## [HOW TO COMPLETE THIS TASK]
Sift through the material below and return the lines with "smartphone".

## [SUPPLIED MATERIAL]
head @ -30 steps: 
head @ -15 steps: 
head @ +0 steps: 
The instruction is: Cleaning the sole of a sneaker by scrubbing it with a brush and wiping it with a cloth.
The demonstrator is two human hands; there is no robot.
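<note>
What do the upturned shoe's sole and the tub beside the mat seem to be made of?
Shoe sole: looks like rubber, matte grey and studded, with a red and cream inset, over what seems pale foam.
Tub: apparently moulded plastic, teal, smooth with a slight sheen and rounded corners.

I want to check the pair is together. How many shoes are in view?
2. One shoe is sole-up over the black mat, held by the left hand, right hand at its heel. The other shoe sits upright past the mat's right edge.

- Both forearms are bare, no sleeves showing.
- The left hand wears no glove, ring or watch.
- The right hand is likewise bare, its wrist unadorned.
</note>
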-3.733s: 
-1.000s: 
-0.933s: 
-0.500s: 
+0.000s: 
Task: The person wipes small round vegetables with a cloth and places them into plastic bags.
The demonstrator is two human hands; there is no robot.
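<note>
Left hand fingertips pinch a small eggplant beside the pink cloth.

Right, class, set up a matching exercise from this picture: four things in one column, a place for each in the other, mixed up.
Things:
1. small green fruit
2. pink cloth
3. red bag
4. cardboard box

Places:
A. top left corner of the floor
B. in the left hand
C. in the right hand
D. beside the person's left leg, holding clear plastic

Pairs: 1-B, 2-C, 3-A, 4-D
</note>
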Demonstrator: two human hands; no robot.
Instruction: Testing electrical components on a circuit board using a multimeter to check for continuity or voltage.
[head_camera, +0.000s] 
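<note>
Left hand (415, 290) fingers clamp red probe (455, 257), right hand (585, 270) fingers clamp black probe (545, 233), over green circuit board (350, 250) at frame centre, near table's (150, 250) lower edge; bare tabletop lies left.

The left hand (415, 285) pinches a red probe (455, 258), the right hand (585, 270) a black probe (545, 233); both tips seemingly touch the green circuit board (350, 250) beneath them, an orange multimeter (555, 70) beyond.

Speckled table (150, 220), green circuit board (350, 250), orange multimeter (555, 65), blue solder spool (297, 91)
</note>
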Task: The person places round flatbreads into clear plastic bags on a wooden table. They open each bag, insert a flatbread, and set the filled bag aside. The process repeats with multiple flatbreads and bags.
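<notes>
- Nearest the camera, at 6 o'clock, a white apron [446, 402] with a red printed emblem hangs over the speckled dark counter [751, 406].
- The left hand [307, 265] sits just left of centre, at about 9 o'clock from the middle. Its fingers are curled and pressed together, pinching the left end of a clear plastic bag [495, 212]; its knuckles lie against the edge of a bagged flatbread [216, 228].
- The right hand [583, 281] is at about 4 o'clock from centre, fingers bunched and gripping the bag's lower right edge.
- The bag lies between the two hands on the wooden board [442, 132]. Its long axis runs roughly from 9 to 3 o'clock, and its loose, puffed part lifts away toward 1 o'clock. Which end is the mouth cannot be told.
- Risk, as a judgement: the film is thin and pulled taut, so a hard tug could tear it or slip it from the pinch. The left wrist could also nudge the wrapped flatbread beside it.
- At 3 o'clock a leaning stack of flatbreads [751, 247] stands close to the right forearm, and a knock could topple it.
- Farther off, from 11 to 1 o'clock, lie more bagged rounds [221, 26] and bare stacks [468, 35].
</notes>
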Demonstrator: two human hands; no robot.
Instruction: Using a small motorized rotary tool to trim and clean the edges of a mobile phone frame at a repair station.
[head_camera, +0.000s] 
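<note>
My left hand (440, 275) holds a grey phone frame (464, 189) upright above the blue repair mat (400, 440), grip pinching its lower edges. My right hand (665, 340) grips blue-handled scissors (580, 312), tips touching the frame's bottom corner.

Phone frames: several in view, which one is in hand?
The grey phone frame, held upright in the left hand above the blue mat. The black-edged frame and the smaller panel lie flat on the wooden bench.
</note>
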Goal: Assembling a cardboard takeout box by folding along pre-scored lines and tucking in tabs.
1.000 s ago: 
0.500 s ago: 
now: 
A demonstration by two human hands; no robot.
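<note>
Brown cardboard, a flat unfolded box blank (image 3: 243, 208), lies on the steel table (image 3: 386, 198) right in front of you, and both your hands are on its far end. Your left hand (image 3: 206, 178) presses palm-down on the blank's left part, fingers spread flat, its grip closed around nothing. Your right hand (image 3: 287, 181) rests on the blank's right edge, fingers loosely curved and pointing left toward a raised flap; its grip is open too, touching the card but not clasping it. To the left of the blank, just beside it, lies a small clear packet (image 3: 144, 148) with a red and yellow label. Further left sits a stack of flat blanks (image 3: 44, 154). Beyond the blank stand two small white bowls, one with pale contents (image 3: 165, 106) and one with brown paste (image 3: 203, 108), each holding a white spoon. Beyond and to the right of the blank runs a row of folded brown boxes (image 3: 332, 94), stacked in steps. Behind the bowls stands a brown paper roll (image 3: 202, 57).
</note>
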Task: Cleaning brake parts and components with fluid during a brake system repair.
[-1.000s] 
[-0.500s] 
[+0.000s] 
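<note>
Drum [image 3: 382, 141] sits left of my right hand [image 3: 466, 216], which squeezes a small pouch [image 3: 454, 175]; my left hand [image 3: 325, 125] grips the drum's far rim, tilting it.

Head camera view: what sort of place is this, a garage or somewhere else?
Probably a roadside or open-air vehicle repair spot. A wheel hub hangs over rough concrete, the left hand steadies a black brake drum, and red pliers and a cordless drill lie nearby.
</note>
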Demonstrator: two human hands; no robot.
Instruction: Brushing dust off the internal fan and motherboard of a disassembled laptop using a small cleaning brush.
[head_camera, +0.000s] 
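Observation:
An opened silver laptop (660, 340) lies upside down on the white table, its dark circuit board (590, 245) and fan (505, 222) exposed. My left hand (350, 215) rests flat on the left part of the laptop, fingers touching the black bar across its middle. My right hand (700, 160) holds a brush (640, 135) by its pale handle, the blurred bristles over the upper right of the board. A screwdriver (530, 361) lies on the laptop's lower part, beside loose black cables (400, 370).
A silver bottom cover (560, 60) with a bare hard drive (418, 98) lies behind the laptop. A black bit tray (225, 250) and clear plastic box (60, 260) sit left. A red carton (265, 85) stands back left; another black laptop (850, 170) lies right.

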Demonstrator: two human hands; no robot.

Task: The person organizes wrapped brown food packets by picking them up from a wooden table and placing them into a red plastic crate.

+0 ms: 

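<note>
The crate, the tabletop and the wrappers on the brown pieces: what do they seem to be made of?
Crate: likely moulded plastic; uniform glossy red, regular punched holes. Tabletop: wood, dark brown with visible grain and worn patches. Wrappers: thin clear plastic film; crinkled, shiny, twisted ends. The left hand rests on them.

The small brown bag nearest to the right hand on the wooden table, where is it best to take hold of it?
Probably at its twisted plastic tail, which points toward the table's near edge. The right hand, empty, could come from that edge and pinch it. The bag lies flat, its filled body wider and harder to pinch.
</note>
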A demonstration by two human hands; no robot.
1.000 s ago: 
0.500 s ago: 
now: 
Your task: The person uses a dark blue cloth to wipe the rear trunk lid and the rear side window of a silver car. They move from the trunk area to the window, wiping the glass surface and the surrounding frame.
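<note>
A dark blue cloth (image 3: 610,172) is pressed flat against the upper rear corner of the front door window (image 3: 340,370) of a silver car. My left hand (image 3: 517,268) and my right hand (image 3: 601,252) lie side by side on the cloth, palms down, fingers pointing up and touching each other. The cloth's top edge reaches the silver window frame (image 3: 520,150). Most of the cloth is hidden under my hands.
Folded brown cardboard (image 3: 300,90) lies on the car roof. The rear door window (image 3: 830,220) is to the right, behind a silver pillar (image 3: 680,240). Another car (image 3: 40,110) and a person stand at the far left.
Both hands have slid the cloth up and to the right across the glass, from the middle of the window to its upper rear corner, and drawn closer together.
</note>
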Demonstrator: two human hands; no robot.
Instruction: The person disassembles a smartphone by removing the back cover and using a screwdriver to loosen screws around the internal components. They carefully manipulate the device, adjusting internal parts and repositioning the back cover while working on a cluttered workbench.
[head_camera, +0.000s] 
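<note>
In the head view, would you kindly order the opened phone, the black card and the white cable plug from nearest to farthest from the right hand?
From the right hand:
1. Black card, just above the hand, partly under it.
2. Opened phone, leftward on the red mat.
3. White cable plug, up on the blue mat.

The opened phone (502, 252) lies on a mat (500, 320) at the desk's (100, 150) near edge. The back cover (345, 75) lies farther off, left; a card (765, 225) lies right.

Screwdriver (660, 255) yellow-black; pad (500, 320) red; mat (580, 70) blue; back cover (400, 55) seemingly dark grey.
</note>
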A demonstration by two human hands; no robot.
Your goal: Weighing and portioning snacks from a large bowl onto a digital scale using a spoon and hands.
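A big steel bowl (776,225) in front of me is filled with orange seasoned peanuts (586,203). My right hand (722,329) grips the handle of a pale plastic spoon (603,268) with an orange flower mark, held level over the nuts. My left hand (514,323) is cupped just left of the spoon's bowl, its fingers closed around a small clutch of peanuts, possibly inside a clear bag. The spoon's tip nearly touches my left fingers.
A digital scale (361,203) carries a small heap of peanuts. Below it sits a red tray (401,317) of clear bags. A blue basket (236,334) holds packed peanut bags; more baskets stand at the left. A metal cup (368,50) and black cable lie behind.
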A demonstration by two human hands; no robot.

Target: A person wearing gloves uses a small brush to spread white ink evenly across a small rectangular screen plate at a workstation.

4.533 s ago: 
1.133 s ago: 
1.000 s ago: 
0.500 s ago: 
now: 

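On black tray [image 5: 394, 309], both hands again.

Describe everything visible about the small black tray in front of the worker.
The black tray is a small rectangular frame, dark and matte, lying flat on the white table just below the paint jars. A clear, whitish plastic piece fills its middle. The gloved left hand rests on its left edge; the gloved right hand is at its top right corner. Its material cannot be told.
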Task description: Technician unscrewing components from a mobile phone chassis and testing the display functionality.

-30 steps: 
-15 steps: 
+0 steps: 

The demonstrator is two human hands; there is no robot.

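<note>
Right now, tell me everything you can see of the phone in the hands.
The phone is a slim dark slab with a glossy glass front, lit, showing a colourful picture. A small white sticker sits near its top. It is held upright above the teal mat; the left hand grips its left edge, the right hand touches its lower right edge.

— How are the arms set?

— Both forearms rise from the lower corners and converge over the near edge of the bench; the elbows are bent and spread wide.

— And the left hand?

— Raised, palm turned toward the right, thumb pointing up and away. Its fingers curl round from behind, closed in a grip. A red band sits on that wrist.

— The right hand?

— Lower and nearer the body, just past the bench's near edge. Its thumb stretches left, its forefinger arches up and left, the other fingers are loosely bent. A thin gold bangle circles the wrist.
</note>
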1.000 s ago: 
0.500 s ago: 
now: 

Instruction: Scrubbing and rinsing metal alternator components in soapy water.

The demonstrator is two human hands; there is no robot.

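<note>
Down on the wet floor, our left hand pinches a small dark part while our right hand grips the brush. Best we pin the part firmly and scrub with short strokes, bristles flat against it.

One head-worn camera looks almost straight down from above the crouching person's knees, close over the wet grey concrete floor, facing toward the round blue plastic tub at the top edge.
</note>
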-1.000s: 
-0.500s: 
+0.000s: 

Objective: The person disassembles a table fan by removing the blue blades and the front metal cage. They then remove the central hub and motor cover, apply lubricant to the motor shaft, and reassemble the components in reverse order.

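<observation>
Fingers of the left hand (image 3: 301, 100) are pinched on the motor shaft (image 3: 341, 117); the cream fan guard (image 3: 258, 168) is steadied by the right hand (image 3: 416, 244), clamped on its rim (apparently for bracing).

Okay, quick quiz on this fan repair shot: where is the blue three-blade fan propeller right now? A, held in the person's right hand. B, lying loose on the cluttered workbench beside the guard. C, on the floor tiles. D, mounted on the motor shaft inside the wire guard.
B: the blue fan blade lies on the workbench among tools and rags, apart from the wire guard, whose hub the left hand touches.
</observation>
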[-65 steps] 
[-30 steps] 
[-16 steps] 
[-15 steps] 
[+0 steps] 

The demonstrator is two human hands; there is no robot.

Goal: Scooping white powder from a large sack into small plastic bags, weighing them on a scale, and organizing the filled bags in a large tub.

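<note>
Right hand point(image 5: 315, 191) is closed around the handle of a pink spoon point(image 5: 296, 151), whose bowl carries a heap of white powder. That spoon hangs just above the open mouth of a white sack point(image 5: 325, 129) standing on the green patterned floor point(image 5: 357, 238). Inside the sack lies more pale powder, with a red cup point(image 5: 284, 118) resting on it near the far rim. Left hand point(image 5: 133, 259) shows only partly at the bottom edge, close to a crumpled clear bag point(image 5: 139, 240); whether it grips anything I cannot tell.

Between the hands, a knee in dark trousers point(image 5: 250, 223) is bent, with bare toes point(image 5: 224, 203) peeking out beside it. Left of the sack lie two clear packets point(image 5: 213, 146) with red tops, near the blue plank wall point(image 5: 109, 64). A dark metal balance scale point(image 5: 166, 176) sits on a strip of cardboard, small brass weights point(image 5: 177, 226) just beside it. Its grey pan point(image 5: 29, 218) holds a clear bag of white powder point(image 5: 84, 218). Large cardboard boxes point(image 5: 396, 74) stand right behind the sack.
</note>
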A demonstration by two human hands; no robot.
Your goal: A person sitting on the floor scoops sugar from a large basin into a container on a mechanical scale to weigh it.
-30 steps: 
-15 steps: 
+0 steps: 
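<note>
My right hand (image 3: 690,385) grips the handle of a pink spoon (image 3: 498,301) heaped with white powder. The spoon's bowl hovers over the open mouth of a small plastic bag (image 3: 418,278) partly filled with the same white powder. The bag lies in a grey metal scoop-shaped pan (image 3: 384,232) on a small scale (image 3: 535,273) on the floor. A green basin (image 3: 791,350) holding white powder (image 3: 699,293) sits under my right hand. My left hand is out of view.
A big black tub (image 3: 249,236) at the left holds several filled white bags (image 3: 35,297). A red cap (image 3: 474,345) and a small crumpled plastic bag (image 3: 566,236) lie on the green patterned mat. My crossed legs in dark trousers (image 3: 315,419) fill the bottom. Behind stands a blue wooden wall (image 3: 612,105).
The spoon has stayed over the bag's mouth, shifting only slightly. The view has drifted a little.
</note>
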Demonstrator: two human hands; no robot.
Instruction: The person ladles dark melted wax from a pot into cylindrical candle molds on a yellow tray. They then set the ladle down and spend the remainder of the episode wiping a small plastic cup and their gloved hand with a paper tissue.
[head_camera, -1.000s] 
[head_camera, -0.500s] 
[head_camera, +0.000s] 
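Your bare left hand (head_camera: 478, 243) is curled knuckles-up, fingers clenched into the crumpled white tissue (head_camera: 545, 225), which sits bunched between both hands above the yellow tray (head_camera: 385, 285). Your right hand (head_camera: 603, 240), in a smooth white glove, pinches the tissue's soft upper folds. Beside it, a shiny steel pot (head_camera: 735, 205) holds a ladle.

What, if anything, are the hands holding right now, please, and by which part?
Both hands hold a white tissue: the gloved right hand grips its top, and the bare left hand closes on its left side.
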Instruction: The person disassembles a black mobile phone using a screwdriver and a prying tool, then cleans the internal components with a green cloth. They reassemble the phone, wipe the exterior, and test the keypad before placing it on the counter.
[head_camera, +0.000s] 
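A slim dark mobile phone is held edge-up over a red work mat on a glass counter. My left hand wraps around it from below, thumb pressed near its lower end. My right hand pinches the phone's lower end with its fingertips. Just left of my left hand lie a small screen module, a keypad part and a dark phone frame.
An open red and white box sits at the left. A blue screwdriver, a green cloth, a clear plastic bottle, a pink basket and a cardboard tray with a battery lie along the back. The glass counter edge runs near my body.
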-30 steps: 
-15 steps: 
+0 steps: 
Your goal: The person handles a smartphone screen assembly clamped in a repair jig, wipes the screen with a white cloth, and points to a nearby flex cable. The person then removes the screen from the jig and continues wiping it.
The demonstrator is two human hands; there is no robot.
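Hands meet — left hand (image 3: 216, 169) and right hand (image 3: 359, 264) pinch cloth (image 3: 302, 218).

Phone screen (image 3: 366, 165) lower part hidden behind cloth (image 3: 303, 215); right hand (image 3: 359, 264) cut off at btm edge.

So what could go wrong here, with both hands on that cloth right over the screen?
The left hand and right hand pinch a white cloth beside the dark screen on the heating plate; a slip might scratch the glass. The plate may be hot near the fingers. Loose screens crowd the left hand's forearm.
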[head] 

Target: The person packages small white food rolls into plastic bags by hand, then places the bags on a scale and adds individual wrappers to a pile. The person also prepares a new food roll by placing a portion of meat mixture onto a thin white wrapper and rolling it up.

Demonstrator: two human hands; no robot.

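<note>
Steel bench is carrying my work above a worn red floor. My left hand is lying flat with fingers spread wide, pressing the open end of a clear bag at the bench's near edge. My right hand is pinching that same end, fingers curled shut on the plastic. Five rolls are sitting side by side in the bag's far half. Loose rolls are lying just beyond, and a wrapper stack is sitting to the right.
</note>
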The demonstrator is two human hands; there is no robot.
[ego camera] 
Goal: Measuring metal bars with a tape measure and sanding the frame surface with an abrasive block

## [RESPONSE]
Instruction: The person disassembles a smartphone by removing the back cover and using a screwdriver to loosen screws around the internal components. They carefully manipulate the device, adjusting internal parts and repositioning the back cover while working on a cluttered workbench.
Your goal: The person handles a smartphone screen assembly clamped in a repair jig, wipes the screen with a white cloth, and points to a nearby flex cable. The person then removes the screen from the jig and continues wiping it.

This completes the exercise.